Here is an example for a Class A network with a large number of
subnets.
XYZ Corporation will be subnetting the 10.0.0.0 network into
18,000 subnets. Each subnet will contain the same number of
addresses. What subnet mask should they use?
We know that with a Class A address, our default mask will be
255.0.0.0. Next we need to determine what the remainder of the mask
will be.
The simple math example is to determine the number of bits
required to hold the number 18,000. With a calculator, that would
be simple. Without, we need to practice a bit of twos
multiplication. Start with the number 1, multiply by 2 and then
continue as illustrated below:
1,2,4,8,16,32,64,128,256,512,1024,2048,4096,8192,16384 . . .
stop right there.
What we have done is prepare a simple, power of two table by
multiplying our preceding values by two each time. Now, count the
number of numbers you have recorded. There are 15 numbers in the
list indicating that 15 bits are required to hold the number
18,000. Why did we stop at 16348 and not continue? If we add all of
the numbers together, we would have 32,767. This is greater than
the 18,000 we needed. That would have allocated too many bits.

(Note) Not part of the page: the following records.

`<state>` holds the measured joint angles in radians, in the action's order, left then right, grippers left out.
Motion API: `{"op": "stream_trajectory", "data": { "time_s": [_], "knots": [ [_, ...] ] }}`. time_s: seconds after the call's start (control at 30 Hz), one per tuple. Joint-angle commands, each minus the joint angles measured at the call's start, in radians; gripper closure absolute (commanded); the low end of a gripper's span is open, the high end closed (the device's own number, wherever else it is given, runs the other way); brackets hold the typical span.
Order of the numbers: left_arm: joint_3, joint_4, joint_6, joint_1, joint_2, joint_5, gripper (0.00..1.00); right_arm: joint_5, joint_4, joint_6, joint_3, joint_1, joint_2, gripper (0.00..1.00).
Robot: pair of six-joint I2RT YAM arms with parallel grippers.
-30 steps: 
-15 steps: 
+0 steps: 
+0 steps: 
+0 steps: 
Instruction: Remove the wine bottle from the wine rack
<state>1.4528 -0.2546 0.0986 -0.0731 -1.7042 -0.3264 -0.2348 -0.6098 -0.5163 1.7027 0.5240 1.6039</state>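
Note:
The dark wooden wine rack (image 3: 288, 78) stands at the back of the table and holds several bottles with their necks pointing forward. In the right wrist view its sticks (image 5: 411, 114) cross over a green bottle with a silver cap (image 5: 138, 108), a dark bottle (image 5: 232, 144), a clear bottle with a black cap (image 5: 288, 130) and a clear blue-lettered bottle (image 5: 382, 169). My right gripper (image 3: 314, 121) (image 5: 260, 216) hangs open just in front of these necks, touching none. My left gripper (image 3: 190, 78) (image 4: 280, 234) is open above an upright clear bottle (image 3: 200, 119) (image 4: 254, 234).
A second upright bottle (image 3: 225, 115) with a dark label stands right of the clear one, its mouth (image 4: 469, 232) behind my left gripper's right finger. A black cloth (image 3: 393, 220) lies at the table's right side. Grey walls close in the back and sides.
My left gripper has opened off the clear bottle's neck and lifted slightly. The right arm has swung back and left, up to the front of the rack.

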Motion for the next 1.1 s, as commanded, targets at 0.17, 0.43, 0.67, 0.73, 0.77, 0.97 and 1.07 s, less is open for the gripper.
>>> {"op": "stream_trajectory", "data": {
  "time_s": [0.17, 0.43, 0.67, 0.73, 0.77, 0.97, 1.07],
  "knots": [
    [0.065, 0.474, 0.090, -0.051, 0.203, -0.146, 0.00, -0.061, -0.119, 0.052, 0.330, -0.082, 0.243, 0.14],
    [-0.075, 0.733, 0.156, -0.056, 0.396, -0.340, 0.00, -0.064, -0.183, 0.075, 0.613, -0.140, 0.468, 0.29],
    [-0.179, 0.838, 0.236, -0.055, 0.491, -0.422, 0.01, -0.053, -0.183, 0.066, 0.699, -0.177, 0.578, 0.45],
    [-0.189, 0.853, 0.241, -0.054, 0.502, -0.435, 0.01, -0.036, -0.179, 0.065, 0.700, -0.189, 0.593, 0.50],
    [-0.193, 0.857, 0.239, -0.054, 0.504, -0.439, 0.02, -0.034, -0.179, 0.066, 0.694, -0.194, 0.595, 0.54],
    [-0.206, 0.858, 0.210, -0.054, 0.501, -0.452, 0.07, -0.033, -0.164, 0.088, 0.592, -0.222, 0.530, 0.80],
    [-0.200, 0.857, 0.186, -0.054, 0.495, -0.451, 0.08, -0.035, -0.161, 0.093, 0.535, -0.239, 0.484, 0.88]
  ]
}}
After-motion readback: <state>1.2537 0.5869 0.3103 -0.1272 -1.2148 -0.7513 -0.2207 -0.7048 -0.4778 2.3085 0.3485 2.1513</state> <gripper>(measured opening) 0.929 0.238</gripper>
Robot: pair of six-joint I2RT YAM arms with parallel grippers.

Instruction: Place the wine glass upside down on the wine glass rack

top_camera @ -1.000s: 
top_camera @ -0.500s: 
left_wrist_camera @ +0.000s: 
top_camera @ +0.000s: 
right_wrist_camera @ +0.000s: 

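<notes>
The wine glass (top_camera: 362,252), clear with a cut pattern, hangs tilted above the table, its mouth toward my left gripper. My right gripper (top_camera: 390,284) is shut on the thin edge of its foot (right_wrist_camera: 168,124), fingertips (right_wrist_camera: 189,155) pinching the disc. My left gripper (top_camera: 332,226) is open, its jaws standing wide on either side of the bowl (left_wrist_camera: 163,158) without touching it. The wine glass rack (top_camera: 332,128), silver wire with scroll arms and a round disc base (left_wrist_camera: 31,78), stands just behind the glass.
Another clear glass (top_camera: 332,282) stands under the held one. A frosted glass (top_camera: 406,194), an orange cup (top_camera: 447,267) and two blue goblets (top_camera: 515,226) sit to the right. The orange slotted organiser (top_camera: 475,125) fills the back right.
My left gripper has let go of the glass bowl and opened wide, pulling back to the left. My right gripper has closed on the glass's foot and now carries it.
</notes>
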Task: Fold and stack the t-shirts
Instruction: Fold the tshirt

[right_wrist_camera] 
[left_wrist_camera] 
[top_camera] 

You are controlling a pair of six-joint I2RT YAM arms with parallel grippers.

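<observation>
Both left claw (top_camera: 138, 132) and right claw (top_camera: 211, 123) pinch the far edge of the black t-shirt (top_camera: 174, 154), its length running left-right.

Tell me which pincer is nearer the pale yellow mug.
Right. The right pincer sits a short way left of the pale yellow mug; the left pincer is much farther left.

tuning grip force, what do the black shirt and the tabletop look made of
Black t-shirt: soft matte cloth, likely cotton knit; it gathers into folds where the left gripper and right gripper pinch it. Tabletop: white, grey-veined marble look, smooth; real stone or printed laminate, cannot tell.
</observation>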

Now, what is the mask? We need 15 subnetting bits plus the 8
bits for the Class A mask. That’s a prefix of 23 bits; or a
/23. Converting /23 to a mask results in 255.255.254.0.
The Subnet Range of Addresses Problem
One of the more popular questions found on certification tests
is the “range of addresses” problem. In this type of problem you
are given an IP address and a subnet mask and are asked to identify
addresses that are in the same subnet as the given address. For
example:
You are trying to determine why a user cannot connect to a
server from their workstation. The workstation IP address and
subnet mask are given below.
IP address = 193.168.22.104
Subnet Mask = 255.255.255.224
Select the addresses that are in the same subnet as the IP
address given.
a.
193.168.22.114
c. 193.168.22.127
b.
193.168.22.69 d.
193.168.22.85
Depending on how you learned subnetting, you might try to
approach this using a technique using binary numbers. There is a
much easier way.
or a situation such as this, a class C address, the first step
is to subtract the last octet of the subnet mask from 256. That
will give you the number of addresses in each subnet.
256 – 224 = 32
Now, divide the last octet of the address by 32, the number of
addresses in each subnet.
104 / 32 = 3 (Forget about the fraction or
remainder part - you don’t need it.)
Next, multiply the number of addresses in each subnet by the
result of division above.
32 * 3 = 96
The beginning address of the subnet is 193.168.22.96! Since
there are 32 addresses in the subnet, the ending address is
193.168.22.127. 193.168.22.96 through 193.168.22.127 there are 32
addresses when counting inclusively.
The correct answer to the question above is a and c.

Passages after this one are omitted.